● What the task requires
Answer with the exact lines of the following material from the one containing "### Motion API" through the one containing "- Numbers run", both end lines included.

- - - - - - -

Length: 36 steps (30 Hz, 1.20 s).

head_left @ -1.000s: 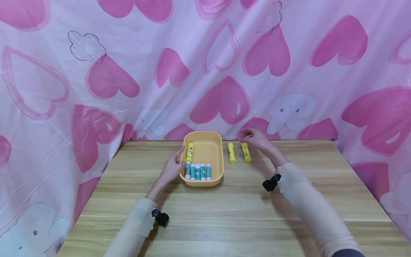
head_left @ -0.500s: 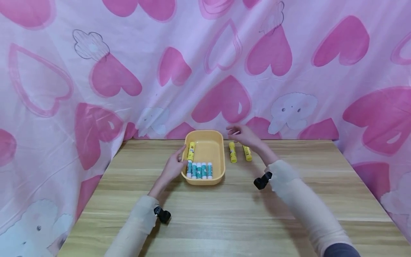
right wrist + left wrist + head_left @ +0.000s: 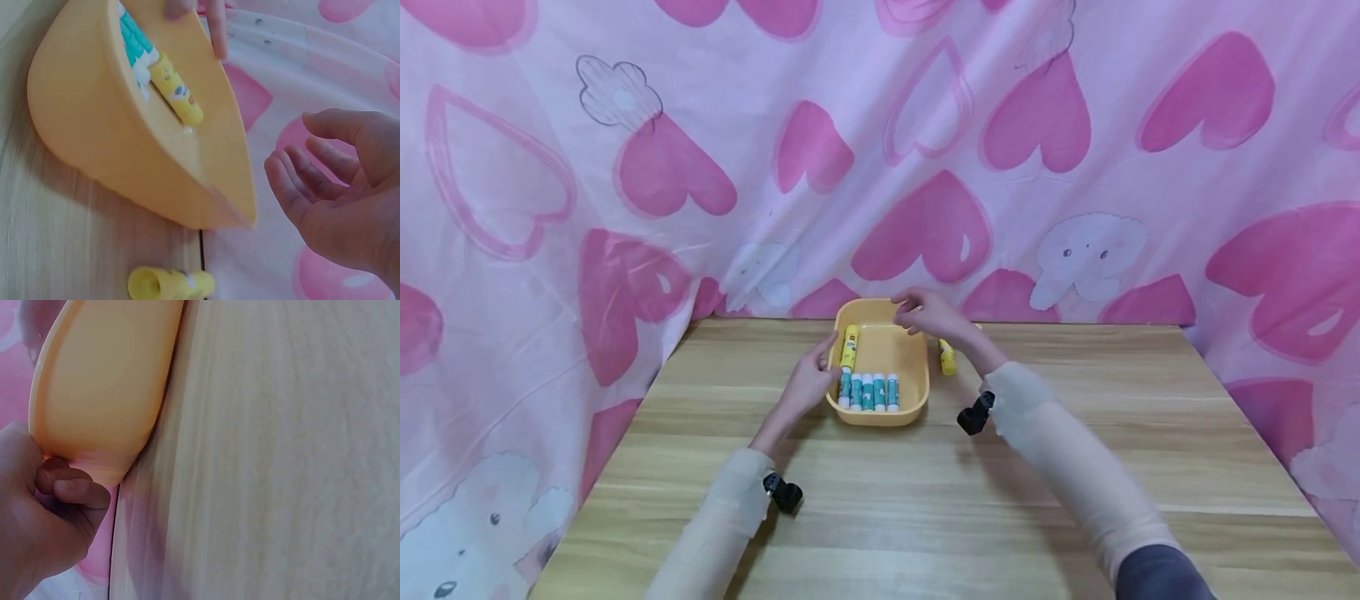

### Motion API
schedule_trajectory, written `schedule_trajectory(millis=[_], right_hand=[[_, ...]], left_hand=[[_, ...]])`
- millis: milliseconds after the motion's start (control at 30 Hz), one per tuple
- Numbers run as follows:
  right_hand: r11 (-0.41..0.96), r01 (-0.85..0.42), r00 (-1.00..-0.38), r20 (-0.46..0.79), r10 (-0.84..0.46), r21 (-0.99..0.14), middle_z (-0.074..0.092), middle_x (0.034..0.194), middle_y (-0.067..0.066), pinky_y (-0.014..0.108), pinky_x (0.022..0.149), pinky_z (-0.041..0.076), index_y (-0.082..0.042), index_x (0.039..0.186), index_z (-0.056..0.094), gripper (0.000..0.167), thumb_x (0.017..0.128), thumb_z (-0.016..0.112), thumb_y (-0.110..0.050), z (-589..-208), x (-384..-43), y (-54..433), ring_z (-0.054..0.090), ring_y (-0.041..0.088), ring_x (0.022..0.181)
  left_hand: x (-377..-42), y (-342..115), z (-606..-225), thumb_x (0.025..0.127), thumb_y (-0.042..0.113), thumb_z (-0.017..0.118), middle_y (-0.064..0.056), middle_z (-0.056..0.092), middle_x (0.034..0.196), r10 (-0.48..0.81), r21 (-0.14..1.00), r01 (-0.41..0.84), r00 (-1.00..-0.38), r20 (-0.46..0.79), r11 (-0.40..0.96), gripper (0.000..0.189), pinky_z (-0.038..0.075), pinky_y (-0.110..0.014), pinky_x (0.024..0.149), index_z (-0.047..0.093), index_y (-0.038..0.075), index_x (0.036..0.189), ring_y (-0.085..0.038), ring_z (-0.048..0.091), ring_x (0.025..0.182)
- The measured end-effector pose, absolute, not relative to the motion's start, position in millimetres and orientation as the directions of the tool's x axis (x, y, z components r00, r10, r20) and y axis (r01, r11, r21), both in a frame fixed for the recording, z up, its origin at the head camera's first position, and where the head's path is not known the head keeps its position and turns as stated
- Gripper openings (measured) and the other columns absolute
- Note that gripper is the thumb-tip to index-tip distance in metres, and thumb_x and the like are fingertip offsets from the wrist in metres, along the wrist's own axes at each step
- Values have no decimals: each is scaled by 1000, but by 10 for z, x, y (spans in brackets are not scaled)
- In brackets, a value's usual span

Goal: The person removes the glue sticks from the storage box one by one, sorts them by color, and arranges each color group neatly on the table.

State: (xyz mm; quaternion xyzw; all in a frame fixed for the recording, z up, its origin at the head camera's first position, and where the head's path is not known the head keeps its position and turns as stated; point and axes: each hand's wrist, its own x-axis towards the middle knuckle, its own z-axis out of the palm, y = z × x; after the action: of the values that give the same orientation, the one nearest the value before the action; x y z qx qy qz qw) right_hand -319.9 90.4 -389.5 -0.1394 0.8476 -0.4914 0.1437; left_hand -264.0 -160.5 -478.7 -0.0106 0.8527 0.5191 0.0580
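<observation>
A yellow-orange plastic tray stands near the table's back edge. In it, a row of several teal-and-white glue sticks lies at the near end, and one yellow glue stick lies along the left wall. My left hand grips the tray's left side, its thumb and fingers at the rim, as the left wrist view also shows. Holding nothing, my right hand hovers at the tray's far right corner with fingers loosely bent. Below it, right of the tray, lies another yellow glue stick.
A pink heart-patterned cloth hangs right behind the wooden table. The right forearm hides most of the table area just right of the remaining outside glue stick. Small black wrist cameras sit on both wrists.
My right hand has moved left from above the yellow glue sticks to the tray's far right corner. The forearm now covers the rightmost yellow stick. The left hand stays on the tray.
</observation>
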Motion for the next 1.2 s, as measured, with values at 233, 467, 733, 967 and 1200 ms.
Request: schedule_trajectory(millis=[233,467,733,967,1200], right_hand=[[465,-86,-900,-132,-416,-881,62,119,17,44,93,56,-2,140,50,48,96,61,-15,-3910,-3268,734,61,38,113],[452,-48,-887,-171,-430,-891,62,119,19,39,89,58,-1,140,49,47,96,60,-14,-3930,-3310,620,65,32,105],[463,-10,-868,-222,-444,-886,59,127,20,45,96,55,-1,140,49,49,95,62,-16,-4001,-3408,469,61,41,117],[500,9,-851,-269,-451,-866,54,137,20,44,96,55,1,144,44,54,96,61,-16,-4033,-3404,404,60,41,118],[507,39,-823,-315,-472,-861,50,137,21,48,100,52,3,141,43,51,96,60,-14,-4044,-3411,300,58,43,117]], left_hand=[[-2656,-1556,-4759,87,10,62,0,43,71,55,891,-57,-994,-92,450,77,40,-22,49,35,35,154,-13,42,57],[-2664,-1518,-4783,85,8,63,-3,52,72,89,899,-33,-993,-80,437,78,43,-23,47,35,32,155,-11,46,52],[-2675,-1493,-4796,86,7,62,-8,62,78,85,909,-55,-991,-99,414,78,49,-26,51,34,33,154,-13,54,57],[-2652,-1442,-4775,86,6,61,-13,70,91,95,916,-41,-992,-85,399,78,47,-24,50,35,31,154,-14,55,56],[-2648,-1484,-4723,85,5,61,-19,72,108,96,918,-40,-992,-85,395,78,52,-25,57,35,29,155,-18,66,71]])
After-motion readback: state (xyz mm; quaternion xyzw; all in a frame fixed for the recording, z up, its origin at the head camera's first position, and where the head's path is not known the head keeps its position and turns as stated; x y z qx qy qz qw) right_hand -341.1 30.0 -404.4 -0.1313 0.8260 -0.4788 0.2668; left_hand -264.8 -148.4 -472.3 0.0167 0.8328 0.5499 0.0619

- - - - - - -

● Solution
### Motion API
schedule_trajectory, written `schedule_trajectory(millis=[_], right_hand=[[_, ...]], left_hand=[[_, ...]])`
- millis: milliseconds after the motion's start (control at 30 Hz), one per tuple
- Numbers run as follows:

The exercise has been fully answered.